Glenda has already turned the corner, out of earshot, heading toward the front entrance to wait for me to open the door, so I won’t be getting any help from that end. My only option at this point is to jump, but it’s a good twenty-five feet down. If I could just unfurl my tail, the added muscular support might be enough to cushion the blow somewhat, but …

Well, heck, why can’t I unfurl my tail? Rules are made to be broken,
and if ever there’s a time for rule-breaking, it’s now. Grasping a knot in the wooden boards to steady myself, I quickly pull off my pants and my underwear, scrunch down the back of my polysuit, and release the upper portion of my G series.

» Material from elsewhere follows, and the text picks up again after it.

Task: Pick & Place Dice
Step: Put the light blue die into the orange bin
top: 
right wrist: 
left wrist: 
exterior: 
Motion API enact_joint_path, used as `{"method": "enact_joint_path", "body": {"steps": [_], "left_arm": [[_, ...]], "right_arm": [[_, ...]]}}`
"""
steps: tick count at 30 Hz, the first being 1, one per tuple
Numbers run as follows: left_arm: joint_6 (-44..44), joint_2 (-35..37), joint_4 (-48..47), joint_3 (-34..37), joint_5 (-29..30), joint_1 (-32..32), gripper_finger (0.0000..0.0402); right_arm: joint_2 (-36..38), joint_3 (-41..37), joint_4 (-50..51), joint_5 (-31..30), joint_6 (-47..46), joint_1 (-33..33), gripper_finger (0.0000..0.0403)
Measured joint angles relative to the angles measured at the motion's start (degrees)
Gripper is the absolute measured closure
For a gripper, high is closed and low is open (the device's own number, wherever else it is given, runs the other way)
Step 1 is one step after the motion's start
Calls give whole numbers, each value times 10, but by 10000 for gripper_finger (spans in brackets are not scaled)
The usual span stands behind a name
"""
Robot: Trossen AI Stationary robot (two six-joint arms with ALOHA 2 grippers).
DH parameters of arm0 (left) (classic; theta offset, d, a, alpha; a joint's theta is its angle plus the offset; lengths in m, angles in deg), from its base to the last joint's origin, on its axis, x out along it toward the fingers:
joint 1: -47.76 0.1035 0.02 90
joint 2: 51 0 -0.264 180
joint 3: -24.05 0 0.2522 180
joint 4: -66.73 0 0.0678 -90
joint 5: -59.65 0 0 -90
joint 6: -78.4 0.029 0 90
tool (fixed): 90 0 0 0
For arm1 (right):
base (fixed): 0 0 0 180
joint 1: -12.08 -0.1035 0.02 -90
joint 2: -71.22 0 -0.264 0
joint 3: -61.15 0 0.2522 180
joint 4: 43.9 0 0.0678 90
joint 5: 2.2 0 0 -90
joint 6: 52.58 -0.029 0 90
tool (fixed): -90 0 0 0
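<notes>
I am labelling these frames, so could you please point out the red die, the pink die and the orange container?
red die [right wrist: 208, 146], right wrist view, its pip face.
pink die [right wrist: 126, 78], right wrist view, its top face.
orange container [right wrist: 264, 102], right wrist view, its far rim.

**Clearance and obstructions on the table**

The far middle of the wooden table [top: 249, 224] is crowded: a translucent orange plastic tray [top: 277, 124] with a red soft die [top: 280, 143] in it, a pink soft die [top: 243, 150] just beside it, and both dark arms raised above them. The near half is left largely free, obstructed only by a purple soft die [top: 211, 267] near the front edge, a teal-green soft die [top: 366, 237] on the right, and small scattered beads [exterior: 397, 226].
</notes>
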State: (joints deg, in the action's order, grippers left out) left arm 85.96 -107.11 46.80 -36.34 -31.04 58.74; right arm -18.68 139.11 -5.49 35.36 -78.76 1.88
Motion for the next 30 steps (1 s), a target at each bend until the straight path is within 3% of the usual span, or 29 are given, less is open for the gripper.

Lord, it feels good to have my tail out in the open again! The cool night air caresses my hide, bringing me back to last night with Jaycee, the way she rubbed me all over, using her body to … Okay, work, Vincent, there’s work to be done. But this freedom does feel particularly nice, I have to admit, and I can only hope that I have the chance to frolic in the open air like this in some place other than the Eighteenth Street Child Health Care Clinic.

The specter of that long jump to the hard ground below is certainly helping to stall my efforts, but I have to get moving. Making a quick prayer to the gods above just in case I’ve been wrong my whole life about their nonexistence, I steel myself, take a baby step onto the edge, and hop.